4. Keylogging Question
- Chosen answer: D (phishing example)
- Correct answer: A
- Why this is wrong: Choice D describes phishing, not keylogging.
- Correct reasoning: Keylogging means recording keystrokes without awareness. Choice A describes software capturing all input and sending it elsewhere.
- Core mistake: Confusing different cybersecurity attack types.
5. Robot Movement Problem
A robot follows a path using a procedure:
botStepper(n): move n rotate left move n rotate right
- Chosen answer: A
- Why this is wrong: The robot does not reach the final square.
- Correct reasoning: After executing both calls in A, the robot stops one square short of the goal.
- Core mistake: The final position was not verified precisely.
6. Spreadsheet Filtering and Sorting
Three operations:
- Filter by number of ratings
- Filter by payment type
- Sort by rating
- Chosen answer: B
- Correct answer: D (all sequences)
- Why this is wrong: All three sequences work.
- Correct reasoning: Filtering does not change order, so sorting can happen before or after filtering.
- Core mistake: Incorrect assumption that order matters.
7. Boolean Expression (Restaurant Criteria)
A restaurant must:
- Have rating >= 4.0
- Have price “lo” or “med”
- Chosen answer: C
- Correct answer: B
- Why this is wrong: Choice C uses OR incorrectly.
- Correct reasoning: Both conditions must be satisfied:
- (avgRating >= 4.0) AND ((prcRange = “lo”) OR (prcRange = “med”))
- Core mistake: Using OR when both conditions are required.
8. Binary Search
A sorted list has 128 elements.
- Chosen answer: C (64)
- Correct answer: 8
- Why this is wrong: Binary search does not examine half the list one-by-one.
- Correct reasoning: Binary search uses logarithmic steps.

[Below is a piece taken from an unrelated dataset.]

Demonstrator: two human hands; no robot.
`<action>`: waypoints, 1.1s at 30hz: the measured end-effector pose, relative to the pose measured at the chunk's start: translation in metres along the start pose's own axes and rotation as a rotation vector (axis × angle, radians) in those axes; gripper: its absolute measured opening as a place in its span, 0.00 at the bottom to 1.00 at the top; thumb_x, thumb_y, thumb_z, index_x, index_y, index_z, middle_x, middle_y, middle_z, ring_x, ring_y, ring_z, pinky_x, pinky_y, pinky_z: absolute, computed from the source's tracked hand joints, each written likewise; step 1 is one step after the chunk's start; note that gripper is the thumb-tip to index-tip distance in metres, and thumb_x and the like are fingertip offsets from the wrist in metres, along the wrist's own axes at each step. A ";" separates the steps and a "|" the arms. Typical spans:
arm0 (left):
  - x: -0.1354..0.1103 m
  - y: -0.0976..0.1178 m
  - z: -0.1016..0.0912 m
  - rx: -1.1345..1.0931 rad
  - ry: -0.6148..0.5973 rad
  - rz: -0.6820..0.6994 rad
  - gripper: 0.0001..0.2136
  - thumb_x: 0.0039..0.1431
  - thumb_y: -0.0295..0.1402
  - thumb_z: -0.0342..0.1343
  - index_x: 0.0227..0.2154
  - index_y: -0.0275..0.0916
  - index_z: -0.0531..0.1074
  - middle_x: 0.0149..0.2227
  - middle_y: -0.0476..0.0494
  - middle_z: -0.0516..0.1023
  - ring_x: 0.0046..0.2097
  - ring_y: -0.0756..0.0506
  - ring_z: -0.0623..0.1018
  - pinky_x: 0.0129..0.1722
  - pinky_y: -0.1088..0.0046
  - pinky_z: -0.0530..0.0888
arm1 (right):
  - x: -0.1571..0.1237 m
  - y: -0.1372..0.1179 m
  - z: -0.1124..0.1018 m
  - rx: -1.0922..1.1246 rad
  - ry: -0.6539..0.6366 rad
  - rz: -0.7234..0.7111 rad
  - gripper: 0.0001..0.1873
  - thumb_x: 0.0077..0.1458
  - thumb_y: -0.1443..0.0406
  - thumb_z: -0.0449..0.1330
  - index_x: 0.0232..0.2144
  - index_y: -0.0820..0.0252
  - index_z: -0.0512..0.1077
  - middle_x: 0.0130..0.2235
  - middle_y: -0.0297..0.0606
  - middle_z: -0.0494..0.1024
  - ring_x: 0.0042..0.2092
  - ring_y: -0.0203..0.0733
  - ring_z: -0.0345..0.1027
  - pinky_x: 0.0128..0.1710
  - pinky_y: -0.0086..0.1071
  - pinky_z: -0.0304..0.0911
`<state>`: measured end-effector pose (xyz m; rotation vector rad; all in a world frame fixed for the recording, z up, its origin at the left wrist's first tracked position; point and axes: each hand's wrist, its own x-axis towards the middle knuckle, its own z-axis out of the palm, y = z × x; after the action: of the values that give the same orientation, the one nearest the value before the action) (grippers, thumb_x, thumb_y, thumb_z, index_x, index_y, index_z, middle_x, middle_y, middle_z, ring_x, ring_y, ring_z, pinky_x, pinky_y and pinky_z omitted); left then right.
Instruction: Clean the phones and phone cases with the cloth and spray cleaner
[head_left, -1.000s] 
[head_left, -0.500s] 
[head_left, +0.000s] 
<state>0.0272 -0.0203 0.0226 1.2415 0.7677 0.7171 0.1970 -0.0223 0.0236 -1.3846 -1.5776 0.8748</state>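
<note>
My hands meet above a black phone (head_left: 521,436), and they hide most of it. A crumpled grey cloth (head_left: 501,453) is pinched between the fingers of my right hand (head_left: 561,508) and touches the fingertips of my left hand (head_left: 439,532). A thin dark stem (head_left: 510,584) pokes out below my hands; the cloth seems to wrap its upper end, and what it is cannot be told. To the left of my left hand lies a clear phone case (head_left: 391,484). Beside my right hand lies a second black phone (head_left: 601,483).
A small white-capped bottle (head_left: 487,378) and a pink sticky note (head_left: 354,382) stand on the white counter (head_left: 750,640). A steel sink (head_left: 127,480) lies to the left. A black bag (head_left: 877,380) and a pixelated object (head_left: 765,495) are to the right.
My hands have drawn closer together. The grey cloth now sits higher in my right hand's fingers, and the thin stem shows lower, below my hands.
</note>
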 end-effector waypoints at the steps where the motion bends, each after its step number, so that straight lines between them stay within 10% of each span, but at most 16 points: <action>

- log2(128) = 7 -> about 8 checks max
- Core mistake: Confusion between eliminated elements and steps taken.
9. Algorithm Completion (Counting occurrences)
An algorithm counts how many times a target appears in a list.
- Chosen answer: D
- Correct answer: A
- Why this is wrong: Condition “repeat until count > n” is impossible.
- Correct reasoning: Loop should continue until all positions are checked:
- Repeat until position > n
- Core mistake: Using an impossible stopping condition.
10. Data Privacy Concern
A fitness app tracks user location and suggests routes.
- Chosen answer: A
- Correct answer: B
- Why this is wrong: Carrying a phone is not a privacy issue.
- Correct reasoning: Choice B allows others to infer user locations -> privacy risk.
- Core mistake: Confusing inconvenience with privacy.
11. Logic Table
A truth table is given.
- Chosen answer: B
- Correct answers: A and D
- Why this is wrong: Choice B does not match all cases.
- Correct reasoning:
- The table is false only when both inputs are true.
- Equivalent expressions:
- NOT (input1 AND input2)
- (NOT input1) OR (NOT input2)
- Core mistake: Insufficient testing of all truth table cases.
Overall Patterns
- I need to slow down on simulation problems and follow each step to completion.
- I need to test alternate paths, edge cases, and multiple truth table rows instead of trusting a first impression.
- I need to be more precise with core definitions like MOD, privacy, phishing, and keylogging.